Let the data be beautiful

# Purpose

There are a variety of conventional ways to visualize data - tables, histograms, bar graphs, etc. The purpose is always to examine the distribution of variables related to your research question. You will create a plot, follow up each graphic with a table of summary statistics (for quantitative variables) or frequency and proportion table (for categorical), and then a summary paragraph that brings it all together.

# Instructions

Completely describe 2 categorical and 2 quantitative variables using all of the following:

- An explanation of what the variable is, and how it is measured.
- A table of summary statistics,
- An appropriate plot with titles and axes labels,
- A short paragraph description in full complete English sentences.

To guide your description of this distribution try to include the following information:

- What is the trend in the data? What exactly does the chart show? (Use the chart title to help you answer this question)
- Describe the location of the bulk of the data. Measures include
- Measures of center: mean/median
- IQR as Q3 and Q1 (i.e., 50% of the data lie between \(x_{1}\) and \(x_{2}\))
- N and (%) for categorical data for the largest category.

- Describe the shape (for quantitative measures only):
- Symmetry/Skewness - Is it symmetric, skewed right, or skewed left?
- Modality - Is it uniform, unimodal, or bimodal?

- Describe the spread or variability in the data
- Appropriate measures include range, standard deviation, IQR for continuous data
- For categorical data describe if distribution is spread across multiple response categories or mainly only one.

- Describe the outliers (note: there may not be any for every graph). Continuous data only.
- Are there any outliers for the variable?
- If yes, are these true outliers or false (due to data management or input error) outliers? (This could alert you to missing codes like -77 or 99 that need to be set to missing)

# Submission instructions

- Use the template provided: [QMD]
- Right click and ‘save as’, put this in your
`scripts`

folder

- Right click and ‘save as’, put this in your
- Upload your draft PDF to Canvas by the due date

# Example

This example uses the `mpg`

data set from the `ggplot2`

package.

text written like this are example student submission text

## Basic categorical

Draft style plot, direct computer output showing/copied. Poor grammar and/or sentence structure, no attempt at explaining what the variable means, extra unnecessary or incorrect information included. Typos.

`table(mpg$class)`

```
2seater compact midsize minivan pickup subcompact suv
5 47 41 11 33 35 62
```

class has more suvs than compacts. 2% are 2seaters. there are 5 2seaters 47 cmpact 41 midize 11 minivans 33 pickups 35% subcompacts, 62 suv and 234 total cars.

## Proficient categorical

Cleaned up plot, full English sentences, useful text formatting of variable names and levels. Explained what the variable was named and what it measured.

The

`class`

variable from the`mpg`

data set is a catgorical variable that describes the type of vehicle being measured. Some levels of this categorical variable includecompact,pickupandsuv.

`plot_frq(mpg$class)`

Sub compact cars are the most frequently reported type of car, making up over one-quarter (26.5%) of the cars in this data set with n=62 cars represented. The least represented car is a compact car with n=5 (2.1%) records.

## Basic quantitative

A “for your eyes only” quality plot, minimal description of characteristics, no information about the variable provided.

`hist(mpg$cty)`

`summary(mpg$cty)`

```
Min. 1st Qu. Median Mean 3rd Qu. Max.
9.00 14.00 17.00 16.86 19.00 35.00
```

cty is normally distributed between 5 and 35 with mean 17.

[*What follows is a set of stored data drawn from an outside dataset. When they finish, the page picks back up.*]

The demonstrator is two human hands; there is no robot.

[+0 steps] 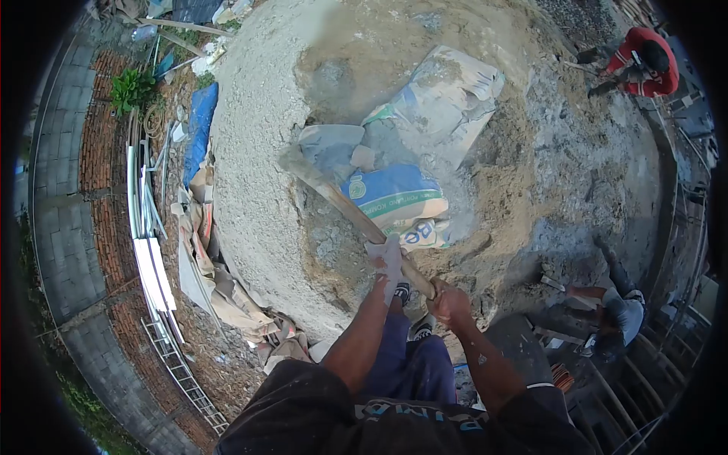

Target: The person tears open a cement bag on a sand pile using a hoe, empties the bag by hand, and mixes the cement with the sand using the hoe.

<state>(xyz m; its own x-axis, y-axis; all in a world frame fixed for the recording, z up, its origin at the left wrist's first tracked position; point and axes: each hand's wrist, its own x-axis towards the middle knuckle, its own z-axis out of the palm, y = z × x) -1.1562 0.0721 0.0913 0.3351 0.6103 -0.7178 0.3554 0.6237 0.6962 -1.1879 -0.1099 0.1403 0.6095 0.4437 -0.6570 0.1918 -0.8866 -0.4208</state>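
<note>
A hoe with a long wooden handle (345, 205) slants across the ground from upper left to my body. My left hand (385, 262), pale with a glove or dust, is closed round the middle of the handle. Nearer its lower end, my right hand (450, 302) grips it too. The grey blade (330, 145) lies at the far end, beside torn cement bags. One blue, green and white cement bag (398, 189) lies just beyond my left hand. Behind it, a larger dusty bag (436, 106) lies spread open with grey powder about it.
Pale mix or sand (250, 136) forms a curved band at left. Beyond it are a blue tarp (200, 125), crumpled sacks (235, 303), white metal lengths (152, 273) and a ladder (182, 371). A person in red (660, 64) works at upper right, another (622, 315) at lower right.
</note>
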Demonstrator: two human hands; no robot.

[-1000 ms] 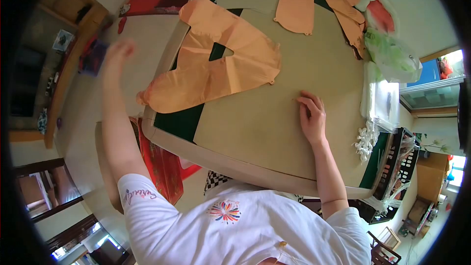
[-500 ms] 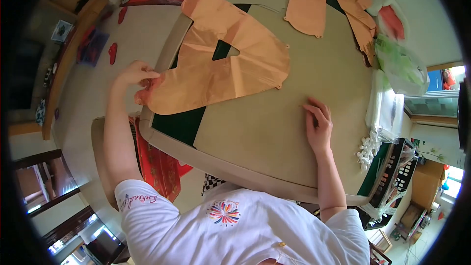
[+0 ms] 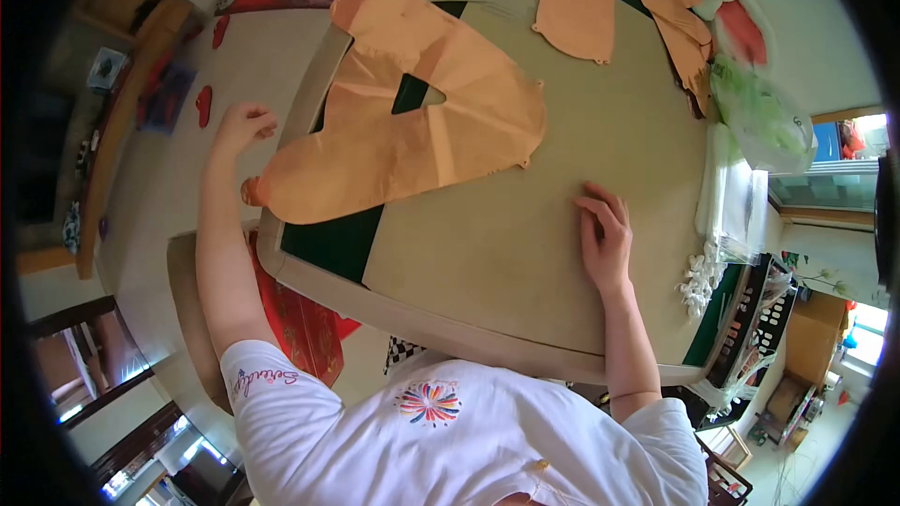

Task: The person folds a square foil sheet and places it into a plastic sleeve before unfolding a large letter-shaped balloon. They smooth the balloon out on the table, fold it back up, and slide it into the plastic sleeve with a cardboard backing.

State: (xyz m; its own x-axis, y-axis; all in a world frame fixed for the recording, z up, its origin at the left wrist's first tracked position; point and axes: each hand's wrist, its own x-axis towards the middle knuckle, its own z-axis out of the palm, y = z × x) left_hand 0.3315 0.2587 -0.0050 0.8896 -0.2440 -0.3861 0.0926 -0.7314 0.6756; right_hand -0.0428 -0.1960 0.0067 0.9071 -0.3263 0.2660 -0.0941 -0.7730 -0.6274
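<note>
Overhead, a beige-topped table (image 3: 525, 225) filled the view. An orange foil balloon (image 3: 412, 122) lay flat across the table's left part. Off its left edge, the left hand (image 3: 242, 124) hung loosely curled, holding nothing. The right hand (image 3: 605, 239) rested flat, fingers spread, on the table's middle.

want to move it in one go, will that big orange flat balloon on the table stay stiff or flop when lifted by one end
Probably floppy: the orange balloon lies flat and creased, its tail drooping over the table edge. Likely light, and could slide easily.
</note>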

## Proficient quantitative

Overlaid a density curve on the histogram, added a dashed line at the mean. Table of summary statistics present in a nicely formatted way, digits rounded appropriately. Plot cleaned up with appropriate axis and titles.

The

`cty`

variable records the miles per gallon (mpg) achieved during city driving. This is a quantititative numeric variable.

```
# this function is from the ggpubr package
gghistogram(data=mpg, x = "cty", add = "mean", fill = "skyblue", add_density = TRUE,
xlab = "MPG", title = "City miles per gallon (MPG)")
```

`summary(mpg$cty)`

```
Min. 1st Qu. Median Mean 3rd Qu. Max.
9.00 14.00 17.00 16.86 19.00 35.00
```

The MPG in the city ranges from 9 to 35, unimodal and is slightly skewed right with a mean of 16.9 close to the median of 17 and a standard deviation of 4.3mpg. The histogram indicates that there are at a few upper end potential outliers achieving a city MPG of approximately over 30 mpg.